Quelle voie diplomatique est privilégiée ou privilégiable pour sortir de ce conflit ?

Il faudrait, comme le disent Jean Asselborn et toutes les personnes sensées, que le Conseil de sécurité prenne en charge le processus de paix. Et là une partie bloque : ce sont les États-Unis. Si les Américains n’avaient pas brandi leur veto, le Conseil aurait pu imposer un cessez-le-feu à Gaza et on pourrait pu passer à l’étape suivante, y compris en prévoyant comment appréhender et faire juger les coupables.

Les États-Unis adoptent une posture étonnante, non ?

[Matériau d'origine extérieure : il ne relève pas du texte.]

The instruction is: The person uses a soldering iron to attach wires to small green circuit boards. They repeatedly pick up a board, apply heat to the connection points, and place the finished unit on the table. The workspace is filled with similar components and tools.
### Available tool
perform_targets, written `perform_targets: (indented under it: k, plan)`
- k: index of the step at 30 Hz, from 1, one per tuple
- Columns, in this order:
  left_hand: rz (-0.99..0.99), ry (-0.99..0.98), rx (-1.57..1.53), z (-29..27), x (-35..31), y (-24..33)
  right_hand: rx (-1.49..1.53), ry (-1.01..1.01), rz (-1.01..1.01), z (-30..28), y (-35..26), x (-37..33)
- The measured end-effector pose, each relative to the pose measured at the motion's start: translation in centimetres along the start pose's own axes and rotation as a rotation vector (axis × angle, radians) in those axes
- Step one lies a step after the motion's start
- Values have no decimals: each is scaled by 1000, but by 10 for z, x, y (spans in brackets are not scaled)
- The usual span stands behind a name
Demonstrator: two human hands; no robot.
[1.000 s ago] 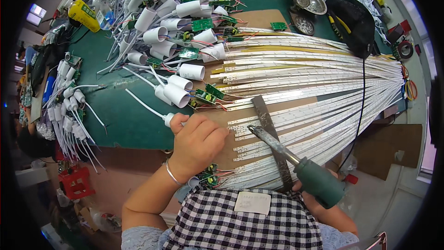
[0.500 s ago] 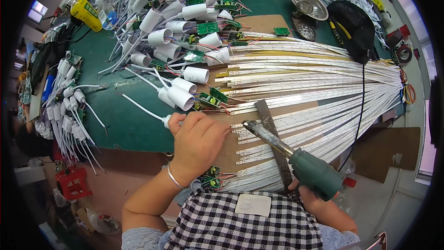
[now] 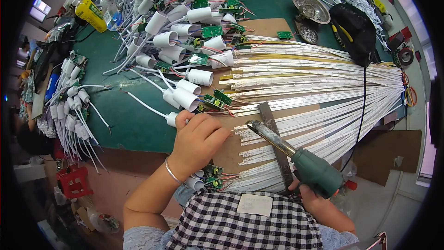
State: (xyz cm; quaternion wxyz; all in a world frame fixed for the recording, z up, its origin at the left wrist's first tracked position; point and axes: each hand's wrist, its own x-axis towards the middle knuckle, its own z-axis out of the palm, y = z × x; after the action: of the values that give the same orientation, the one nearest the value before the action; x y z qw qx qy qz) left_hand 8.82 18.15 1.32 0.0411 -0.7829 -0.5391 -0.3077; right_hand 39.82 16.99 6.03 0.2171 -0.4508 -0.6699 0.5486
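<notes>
My left hand (image 3: 199, 141) is closed over a white plastic end cap (image 3: 171, 119) with a white cord. Its fingers hide most of the cap and any board below. The fingertips are beside the bare ends of the LED strips (image 3: 259, 150), which lie fanned out on a brown board (image 3: 226, 150). In my right hand (image 3: 309, 195) is a soldering iron (image 3: 317, 171) with a green handle. Its dark tip points up and left, just right of my left fingertips, above the strip ends. A dark flat bar (image 3: 277, 150) lies across the strips beneath the iron.
White caps with cords and green circuit boards (image 3: 199, 59) pile up at the far left of the strips. Metal dishes (image 3: 311, 8) and a black cloth-like cover (image 3: 354, 32) lie at the back right. A black cable (image 3: 361, 111) crosses the strips. A yellow bottle (image 3: 90, 15) stands far left.
The whole view has shifted slightly, with the scene a little right and lower. Both hands keep their grips; the iron's tip stays close to the strip ends.
</notes>
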Motion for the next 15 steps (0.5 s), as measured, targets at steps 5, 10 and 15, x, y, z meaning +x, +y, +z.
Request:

Sous Bill Clinton, ils ont poussé pour que le processus de paix avance, menant notamment aux accords d’Oslo en 1995. Ils se sont ensuite lassés et, depuis vingt ans, ils font comme si le conflit israélo-palestinien n’existait pas. Puis ils interviennent à nouveau. Le discours aujourd’hui tenu par Joe Biden est un discours manichéen à la George W. Bush. Le bien contre le mal. On se croirait dans le Seigneur des anneaux. Le Proche-Orient n’est pas une superproduction hollywoodienne. Ce sont des peuples coincés entre des criminels des deux côtés.

Le massacre commis par le Hamas a-t-il interrompu le processus de normalisation des relations d’Israël avec ses voisins arabes qui aurait pu mener à la paix ?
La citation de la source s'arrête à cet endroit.